The largest animals in the world are the elephant, giraffe, hippopotamus, rhinoceros and the buffalo. Would you consider these animals fat? Seriously, would you call a hippopotamus fat? Of course not. The hippo is supposed to look the way it is. So also the elephant and the rhino etc. And all these animals eat only vegetables and are on a fat free diet. They are also on a low carb diet because although grasses, leaves and vegetables do contain carbohydrates, the carb content is not as high as in grains and fruits with a high glycemic index. So what does that tell us?
· We do not need a lot of protein to be strong and develop large muscles
So what is it that makes these animals who are on a low fat and low carb diet so huge? The answer lies in their genes. No matter what kind of a diet we will put the elephant on it will never shrink to the size of a rhinoceros. It will die but it will not shrink. So also with the other animals. Is a large elephant bad? No. That is just the way an elephant is supposed to be. So also a hippo, rhino, giraffe etc.

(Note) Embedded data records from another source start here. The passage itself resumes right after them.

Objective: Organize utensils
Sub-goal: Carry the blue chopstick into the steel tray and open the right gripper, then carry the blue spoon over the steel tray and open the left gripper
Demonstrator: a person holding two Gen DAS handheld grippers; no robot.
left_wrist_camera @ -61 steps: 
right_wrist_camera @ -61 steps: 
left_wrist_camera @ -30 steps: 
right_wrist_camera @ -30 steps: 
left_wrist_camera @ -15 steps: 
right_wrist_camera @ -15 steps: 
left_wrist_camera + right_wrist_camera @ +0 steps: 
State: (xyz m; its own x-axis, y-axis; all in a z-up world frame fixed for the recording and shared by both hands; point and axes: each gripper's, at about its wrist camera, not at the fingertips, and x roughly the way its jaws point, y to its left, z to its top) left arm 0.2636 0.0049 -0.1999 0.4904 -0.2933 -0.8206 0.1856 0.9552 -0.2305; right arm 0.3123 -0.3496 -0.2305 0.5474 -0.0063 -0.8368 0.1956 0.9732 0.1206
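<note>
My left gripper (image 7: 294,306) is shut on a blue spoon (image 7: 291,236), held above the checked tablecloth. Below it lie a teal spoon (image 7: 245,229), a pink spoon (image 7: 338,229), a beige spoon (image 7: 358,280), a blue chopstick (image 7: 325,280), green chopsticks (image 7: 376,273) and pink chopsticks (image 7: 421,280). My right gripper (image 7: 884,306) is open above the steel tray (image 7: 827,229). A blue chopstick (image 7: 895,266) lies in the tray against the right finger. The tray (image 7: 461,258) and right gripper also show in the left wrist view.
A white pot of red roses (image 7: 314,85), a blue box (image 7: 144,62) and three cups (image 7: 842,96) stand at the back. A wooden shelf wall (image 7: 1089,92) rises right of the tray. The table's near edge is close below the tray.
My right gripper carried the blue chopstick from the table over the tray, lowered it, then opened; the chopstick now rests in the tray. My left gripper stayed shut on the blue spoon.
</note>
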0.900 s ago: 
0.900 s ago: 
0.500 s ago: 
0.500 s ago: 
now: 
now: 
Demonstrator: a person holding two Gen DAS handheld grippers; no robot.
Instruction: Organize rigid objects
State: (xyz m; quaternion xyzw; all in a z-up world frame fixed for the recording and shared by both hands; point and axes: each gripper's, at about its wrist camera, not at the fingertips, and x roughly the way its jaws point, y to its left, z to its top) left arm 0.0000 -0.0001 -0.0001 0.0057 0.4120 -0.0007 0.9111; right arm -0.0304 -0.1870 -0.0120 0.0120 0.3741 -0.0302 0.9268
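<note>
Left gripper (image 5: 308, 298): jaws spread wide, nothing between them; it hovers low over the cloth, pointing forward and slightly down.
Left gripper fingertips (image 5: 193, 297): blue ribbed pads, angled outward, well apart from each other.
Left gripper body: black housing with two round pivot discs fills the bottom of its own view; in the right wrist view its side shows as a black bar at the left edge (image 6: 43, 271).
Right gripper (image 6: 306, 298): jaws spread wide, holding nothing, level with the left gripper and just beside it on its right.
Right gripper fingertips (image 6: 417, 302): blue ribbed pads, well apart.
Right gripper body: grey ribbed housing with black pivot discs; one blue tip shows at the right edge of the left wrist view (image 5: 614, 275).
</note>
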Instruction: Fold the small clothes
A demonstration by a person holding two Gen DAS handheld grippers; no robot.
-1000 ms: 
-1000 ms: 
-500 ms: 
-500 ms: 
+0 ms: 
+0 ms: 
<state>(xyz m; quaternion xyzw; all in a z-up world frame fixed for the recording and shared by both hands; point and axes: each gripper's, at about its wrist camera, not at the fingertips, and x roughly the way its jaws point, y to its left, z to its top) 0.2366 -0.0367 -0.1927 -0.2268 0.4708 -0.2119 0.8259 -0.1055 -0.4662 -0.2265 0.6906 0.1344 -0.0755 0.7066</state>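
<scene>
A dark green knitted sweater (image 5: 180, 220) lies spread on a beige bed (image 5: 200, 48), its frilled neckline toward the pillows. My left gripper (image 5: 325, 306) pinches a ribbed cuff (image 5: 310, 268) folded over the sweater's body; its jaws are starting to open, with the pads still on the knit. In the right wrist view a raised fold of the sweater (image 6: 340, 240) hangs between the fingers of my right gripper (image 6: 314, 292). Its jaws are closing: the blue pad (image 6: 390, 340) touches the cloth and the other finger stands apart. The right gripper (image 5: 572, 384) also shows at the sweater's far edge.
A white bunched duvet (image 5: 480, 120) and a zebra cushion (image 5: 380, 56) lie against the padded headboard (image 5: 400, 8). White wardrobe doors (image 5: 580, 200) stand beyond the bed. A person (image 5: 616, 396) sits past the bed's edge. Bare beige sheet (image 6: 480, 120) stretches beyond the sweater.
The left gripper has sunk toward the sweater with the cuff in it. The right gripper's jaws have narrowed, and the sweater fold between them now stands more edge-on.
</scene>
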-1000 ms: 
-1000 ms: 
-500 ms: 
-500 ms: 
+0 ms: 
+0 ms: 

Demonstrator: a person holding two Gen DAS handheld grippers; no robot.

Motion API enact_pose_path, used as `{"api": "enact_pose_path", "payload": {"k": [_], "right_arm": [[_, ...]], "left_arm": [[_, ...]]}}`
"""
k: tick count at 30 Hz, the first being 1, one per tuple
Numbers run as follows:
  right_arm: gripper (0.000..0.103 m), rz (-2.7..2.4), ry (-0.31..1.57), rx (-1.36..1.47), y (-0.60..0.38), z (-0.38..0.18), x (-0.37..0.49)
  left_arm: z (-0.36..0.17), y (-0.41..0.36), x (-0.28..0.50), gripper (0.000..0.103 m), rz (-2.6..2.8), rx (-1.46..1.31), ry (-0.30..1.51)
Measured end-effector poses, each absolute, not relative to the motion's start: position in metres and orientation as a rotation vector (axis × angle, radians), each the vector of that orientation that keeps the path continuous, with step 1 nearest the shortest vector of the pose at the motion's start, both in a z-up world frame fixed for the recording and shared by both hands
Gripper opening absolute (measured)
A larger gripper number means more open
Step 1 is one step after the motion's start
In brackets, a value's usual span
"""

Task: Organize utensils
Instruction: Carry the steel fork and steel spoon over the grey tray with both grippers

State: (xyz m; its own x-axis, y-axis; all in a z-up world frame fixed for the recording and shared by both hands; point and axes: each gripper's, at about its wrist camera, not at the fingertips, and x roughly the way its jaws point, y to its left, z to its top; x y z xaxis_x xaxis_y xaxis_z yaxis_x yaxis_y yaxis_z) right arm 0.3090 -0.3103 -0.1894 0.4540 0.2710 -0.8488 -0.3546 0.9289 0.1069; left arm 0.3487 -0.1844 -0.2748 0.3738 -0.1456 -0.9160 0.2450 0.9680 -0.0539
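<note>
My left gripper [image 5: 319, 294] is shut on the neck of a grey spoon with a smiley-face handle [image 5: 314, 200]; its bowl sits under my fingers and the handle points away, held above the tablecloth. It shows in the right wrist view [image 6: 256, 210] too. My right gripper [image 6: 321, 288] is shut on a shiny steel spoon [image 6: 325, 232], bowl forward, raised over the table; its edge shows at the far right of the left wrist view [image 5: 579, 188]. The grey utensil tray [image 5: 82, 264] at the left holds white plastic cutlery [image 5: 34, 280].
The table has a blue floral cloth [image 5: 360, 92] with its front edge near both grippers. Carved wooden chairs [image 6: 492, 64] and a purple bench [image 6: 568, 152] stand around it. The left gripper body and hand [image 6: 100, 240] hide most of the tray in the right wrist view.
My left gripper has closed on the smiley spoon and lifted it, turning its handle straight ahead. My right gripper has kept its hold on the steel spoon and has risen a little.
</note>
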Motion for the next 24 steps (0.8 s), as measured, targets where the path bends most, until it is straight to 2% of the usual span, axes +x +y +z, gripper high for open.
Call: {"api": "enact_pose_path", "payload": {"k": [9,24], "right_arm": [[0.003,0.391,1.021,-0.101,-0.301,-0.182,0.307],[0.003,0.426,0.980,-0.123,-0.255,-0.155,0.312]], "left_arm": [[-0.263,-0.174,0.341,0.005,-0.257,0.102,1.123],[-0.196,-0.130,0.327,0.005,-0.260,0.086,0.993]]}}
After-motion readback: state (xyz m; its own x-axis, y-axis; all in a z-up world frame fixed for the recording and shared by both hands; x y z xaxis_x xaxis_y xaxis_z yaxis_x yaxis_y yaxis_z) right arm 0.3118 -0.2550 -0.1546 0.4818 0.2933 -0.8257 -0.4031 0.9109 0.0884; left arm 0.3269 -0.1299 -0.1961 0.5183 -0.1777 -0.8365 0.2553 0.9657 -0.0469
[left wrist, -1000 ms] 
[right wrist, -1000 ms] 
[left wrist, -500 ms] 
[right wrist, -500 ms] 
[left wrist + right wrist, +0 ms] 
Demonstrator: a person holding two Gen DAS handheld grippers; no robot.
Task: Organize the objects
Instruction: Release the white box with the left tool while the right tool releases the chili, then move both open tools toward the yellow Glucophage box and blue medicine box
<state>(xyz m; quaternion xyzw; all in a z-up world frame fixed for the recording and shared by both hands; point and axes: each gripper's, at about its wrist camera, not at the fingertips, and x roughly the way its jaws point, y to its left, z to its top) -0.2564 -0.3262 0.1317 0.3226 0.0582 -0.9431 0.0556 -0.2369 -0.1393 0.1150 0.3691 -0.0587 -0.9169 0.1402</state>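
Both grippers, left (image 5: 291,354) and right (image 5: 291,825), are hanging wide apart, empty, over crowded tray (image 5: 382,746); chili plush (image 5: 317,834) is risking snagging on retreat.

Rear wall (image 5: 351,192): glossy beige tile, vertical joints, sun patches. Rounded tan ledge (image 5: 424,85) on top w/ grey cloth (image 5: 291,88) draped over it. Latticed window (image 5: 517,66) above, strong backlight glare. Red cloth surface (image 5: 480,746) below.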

So the first rule of a common sense diet is that we should study our family tree. If our parents and grandparents are slim, chances are that we can also be slim. But if our ancestors are large we also will tend to be large. Is that bad? Of course not. That is just the way we are built. Do not allow yourself to be swayed by Madison Avenue and Hollywood's opinion of what is beautiful. Everyone and everything is beautiful in its natural setting. People without good character are not beautiful. They may be pretty but not beautiful.
The second rule of a common sense diet is that we should strive for good health and not good looks. When we achieve good health we will look the best we are capable of becoming. And when we have achieved optimum health we have to accept ourselves the way we are. Unless you accept yourself first, how can others accept you?
The third rule of a common sense diet is to recognize that if you gain only 2 pounds per year, then in 30 years you will have gained 60 pounds. So be conscious of your weight gain. It is far easier to lose 2 pounds than it is to lose 10 pounds. So do not allow those pounds to accumulate. There is no natural reason for us to put on weight as we grow old. In the wild, after animals have reached their prime, they seldom gain weight as they age. That is because of the natural balance they achieve because of their life style. We gain weight because our sedentary lifestyle is unnatural and we eat more for pleasure and less for nutritional needs.
The fourth rule of a common sense diet is, exercise. Because of our sedentary lifestyle, we must exercise to burn off the calories we consume every day.
The fifth rule of a common sense diet is that we should eat as much as possible of seasonal fruits and vegetables that are locally grown. We should also vary the source of protein i.e. fish, eggs, meat, soy beans, lentils, milk, cheese, nuts etc.
The sixth rule of a common sense diet is that we must be consistent in our efforts. If we overeat one day, we should balance that out by fasting or eating less the next day.
Finally, pay attention to the signals your body sends you. No one else lives in your body. Only you do. So listen to it and if some types of foods do not agree with you, stay away from them even if the company that produces them tells you that it is good. Remember, "Milk is not good for everybody".